Or check out our detailed post about preparing for your Iceland trip! And don’t forget that you’ll need a power adapter to charge your phone.
The four options for using your cell phone in Iceland
If you are from the United States and visiting Iceland, you have several options for cell phone service; let’s look at the major four.
Option 1: Becoming a Wifi nomad
First, you could disable roaming and just use your phone when you have Wifi; most hotels and restaurants will have free Wifi, though it will be harder to find when you’re driving. There are mapping programs that store all data on the phone (like Maps.me) you could use for navigation. Google Maps will also save portions of the Icelandic map for offline use. But you might have to pay a dollar or two a minute to send or receive phone calls, unless you call over Wifi, or use a service like Skype. Texts might also be expensive. And unless you know you have free international data on your current plan, turn off cellular data on your phone just to be safe. (iPhone: Settings–> Cellular. Android: Settings–> Data Usage) Your AT&T and Verizon plans won’t have free data; T-Mobile and Sprint often do. See below for more carrier-specific information.
Option 2: Adding an International Data Plan
The second option is to pay for an International plan with your cellular provider, or use one is included with your current plan (Sprint and T-Mobile only.) Do not just start using data when you arrive in Iceland. For example, AT&T will charge you $2.05 per megabyte of data you use while roaming internationally, unless you have an international data plan. How much is $2.05 per megabyte? Well, the homepage at icelandwithkids.com is about a quarter of a megabyte, so it would cost you 50 cents to load. Our article about planning your trip would cost about $1.50. If you’re browsing a lot of web sites and maybe doing some video chat with people back home, it would be easy to burn through a gigabyte of data in a week. Cost: over $2,000. Verizon charges the exact same rate.
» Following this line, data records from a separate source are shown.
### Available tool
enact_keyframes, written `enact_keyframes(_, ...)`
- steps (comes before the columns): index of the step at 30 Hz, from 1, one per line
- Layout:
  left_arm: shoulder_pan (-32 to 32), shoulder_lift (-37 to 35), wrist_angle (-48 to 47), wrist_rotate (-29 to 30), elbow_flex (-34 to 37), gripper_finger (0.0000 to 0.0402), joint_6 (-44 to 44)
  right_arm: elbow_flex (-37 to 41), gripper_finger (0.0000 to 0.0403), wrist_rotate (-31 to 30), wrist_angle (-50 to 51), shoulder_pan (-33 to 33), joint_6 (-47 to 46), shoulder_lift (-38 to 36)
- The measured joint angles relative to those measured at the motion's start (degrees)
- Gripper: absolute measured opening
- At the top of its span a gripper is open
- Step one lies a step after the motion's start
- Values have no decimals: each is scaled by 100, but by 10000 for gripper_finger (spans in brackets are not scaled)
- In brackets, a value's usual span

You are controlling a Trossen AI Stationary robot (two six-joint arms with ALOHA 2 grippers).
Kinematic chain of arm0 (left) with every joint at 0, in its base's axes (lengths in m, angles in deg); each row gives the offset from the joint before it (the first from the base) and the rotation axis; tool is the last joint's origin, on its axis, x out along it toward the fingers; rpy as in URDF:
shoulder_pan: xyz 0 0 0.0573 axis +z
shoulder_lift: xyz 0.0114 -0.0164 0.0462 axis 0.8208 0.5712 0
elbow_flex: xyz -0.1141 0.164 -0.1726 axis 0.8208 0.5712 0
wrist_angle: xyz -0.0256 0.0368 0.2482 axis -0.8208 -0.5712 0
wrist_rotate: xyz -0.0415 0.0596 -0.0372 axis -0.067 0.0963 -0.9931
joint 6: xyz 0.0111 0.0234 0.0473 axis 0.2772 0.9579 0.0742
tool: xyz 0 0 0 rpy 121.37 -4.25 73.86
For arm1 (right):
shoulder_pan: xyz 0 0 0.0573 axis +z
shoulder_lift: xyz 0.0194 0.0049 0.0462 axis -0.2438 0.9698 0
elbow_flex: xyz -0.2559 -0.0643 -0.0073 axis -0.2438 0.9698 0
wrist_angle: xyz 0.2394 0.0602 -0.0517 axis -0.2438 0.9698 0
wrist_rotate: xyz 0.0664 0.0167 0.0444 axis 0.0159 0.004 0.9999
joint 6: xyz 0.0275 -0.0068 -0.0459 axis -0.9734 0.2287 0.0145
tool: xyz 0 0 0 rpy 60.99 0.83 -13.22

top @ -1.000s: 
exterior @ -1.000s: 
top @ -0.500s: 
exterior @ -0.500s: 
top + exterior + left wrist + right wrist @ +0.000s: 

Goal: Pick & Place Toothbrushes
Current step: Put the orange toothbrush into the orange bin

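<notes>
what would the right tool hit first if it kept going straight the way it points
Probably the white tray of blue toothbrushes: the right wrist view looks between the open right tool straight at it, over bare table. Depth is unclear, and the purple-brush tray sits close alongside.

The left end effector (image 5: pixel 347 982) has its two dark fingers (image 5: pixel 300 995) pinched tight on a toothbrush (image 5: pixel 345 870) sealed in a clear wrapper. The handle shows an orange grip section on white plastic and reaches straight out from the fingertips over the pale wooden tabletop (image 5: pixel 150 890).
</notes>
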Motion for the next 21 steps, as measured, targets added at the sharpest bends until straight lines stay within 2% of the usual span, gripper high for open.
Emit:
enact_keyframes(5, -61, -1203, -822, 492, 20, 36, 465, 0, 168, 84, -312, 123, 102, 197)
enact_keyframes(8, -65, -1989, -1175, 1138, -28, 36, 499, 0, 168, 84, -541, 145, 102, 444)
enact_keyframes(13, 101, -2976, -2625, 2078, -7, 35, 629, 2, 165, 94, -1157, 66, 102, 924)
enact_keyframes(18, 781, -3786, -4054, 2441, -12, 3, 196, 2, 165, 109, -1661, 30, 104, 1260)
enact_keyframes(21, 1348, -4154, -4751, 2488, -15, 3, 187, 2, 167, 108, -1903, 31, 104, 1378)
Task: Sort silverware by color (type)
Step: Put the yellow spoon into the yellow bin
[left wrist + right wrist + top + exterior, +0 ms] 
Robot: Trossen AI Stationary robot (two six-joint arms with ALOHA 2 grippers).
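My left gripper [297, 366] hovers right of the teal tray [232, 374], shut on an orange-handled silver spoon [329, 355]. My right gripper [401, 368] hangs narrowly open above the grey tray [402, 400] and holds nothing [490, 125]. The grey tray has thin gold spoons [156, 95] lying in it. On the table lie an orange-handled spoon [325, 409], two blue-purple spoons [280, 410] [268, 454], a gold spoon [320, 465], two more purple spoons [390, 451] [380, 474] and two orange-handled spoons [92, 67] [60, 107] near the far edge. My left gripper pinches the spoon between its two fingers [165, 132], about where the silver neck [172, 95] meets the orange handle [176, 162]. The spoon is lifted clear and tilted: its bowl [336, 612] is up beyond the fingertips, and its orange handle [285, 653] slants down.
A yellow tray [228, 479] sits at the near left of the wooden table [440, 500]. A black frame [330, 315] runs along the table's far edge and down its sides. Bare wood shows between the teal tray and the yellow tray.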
On the other hand, if you have Sprint or TMobile as your carrier, international data might be free (depending on which plan you have) though at slow speeds. But that’s much better than an expensive bill. We’ll cover all of the specifics for each of the major carriers below.
Option 3: Buying an Icelandic SIM card
The third option is to buy a SIM card from an Icelandic company. This will give you lots of high speed data for less money than just about any international plan (well, except for the free but slow ones.) The downsides: You need to have an unlocked phone, and you’ll have an Icelandic phone number instead of your own.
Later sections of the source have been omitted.